Pest Control Week: Beneficial brassicas + Brussels sprouts frittata

If asked, many people would tell you they try to avoid pesticides in their food – by buying organic produce, growing their own food using non-chemical pest control, or eating meat that was raised on low-or-no-chemical feed. But getting ready to make the whaaaaaa face when I say you should deliberately eat some pesticides.

No, not the kind brewed up by Industrial Chemicorp, LLC. I’m talking about the natural pest-resisting compounds in brassicas, better known as the cabbage and mustard family or as cruciferous vegetables.

Cabbage, broccoli, mustard, Brussels sprouts, cauliflower, kohlrabi and other members of the plant genus Brassicaceae are chock full of phytochemicals, notably indoles and isothiocyanates. The plants use them to ward off pests, but it turns out those compounds also help humans ward off some other insidious invaders. Research shows that the indoles and isothiocyanates in brassicas can increase DNA repair, and that people who consume more cruciferous vegetables are at lower risk of developing some cancers.

Brussels sprouts frittata

My own research, however, shows that they are not effective at warding off dachshunds (who stole several of my recently harvested Brussels sprouts right out from under my hand).

The sprouts that survived the Dog-Shaming-worthy onslaught went into a new recipe I worked up for lunch – Brussels sprouts frittata with capers, parsley and parmesan cheese. With a splash of balsamic vinegar on top, it has a taste that is savory, nutty, slightly sweet and a smidge bitter all at once.

The frittata recipe follows, but you should also take a tour through the other beneficial brassicas with this week’s worth of recipes from around Teh Interwebs:

  • Brussels sprout and shallot hash from Epicurious (here)
  • Roasted kohlrabi from AllRecipes (here)
  • Roasted broccoli and garlic soup from Not Eating Out in New York (here)
  • Rigatoni with roasted cauliflower and spicy tomato sauce from Herbavoracious (here)
  • Thyme-roasted root vegetables from Eating The Week (here)
  • Sweet potato sandwich with cabbage slaw from Dorm Room Dinner/Big Girls Small Kitchen (here)
  • Roasted brussels sprouts with cranberry and barley from Cookie + Kate (here)

Brussels sprout frittata

Two servings, approx. 285 calories each

½ red onion, chopped
1 tsp olive oil
1 cup Brussels sprouts
½ cup water
4 whole eggs + 1 egg white
2 tsp Dijon mustard
2 Tbs fresh parsley, chopped
2 Tbs capers
Fresh ground black pepper, to taste
¼ cup grated Parmesan cheese
Balsamic vinegar, to taste

Cut the stem ends off the Brussels sprouts and cut them into halves or quarters, so that you have leaves and roughly ½-inch size pieces.
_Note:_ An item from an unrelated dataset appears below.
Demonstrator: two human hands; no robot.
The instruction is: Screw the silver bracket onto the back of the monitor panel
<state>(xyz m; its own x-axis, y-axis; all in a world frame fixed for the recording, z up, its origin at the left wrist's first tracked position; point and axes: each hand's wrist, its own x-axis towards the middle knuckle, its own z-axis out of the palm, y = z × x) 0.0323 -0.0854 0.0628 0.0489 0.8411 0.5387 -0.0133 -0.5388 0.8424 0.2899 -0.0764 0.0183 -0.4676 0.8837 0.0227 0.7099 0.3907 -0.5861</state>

Heat the olive oil in a nonstick skillet over medium-high heat. Add the onions and cook for 3-4 minutes, stirring occasionally until they are turning translucent.

Add the Brussels sprouts and a pinch of salt; cook another 3-4 minutes, until the leaf edges are turning brown. Pour in the water and cook for 4-5 minutes or until the water has evaporated.

In a bowl, whisk together the eggs, mustard and parsley. Grate in some black pepper, then pour the mixture over the onions and Brussels sprouts in the skillet. Reduce heat to medium, cover, and cook for 12-15 minutes.

Heat the broiler to high. When the frittata is done cooking on the stove, remove it from heat and sprinkle the cheese over the top. Put the pan under the broiler for 3 minutes.

Remove from the oven and cut into four wedges (two per serving). Top with a little balsamic vinegar, if you like.